*Work instruction*:
Which lines below hold the word "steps"? Copy all of them.

*Data shown*:
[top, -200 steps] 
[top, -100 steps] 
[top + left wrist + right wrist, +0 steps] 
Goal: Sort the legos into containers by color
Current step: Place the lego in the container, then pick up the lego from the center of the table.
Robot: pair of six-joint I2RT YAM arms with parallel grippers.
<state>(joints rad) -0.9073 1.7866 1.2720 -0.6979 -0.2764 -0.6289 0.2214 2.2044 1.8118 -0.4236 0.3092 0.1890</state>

*Exercise response*:
[top, -200 steps] 
[top, -100 steps] 
[top + left wrist + right wrist, +0 steps] 

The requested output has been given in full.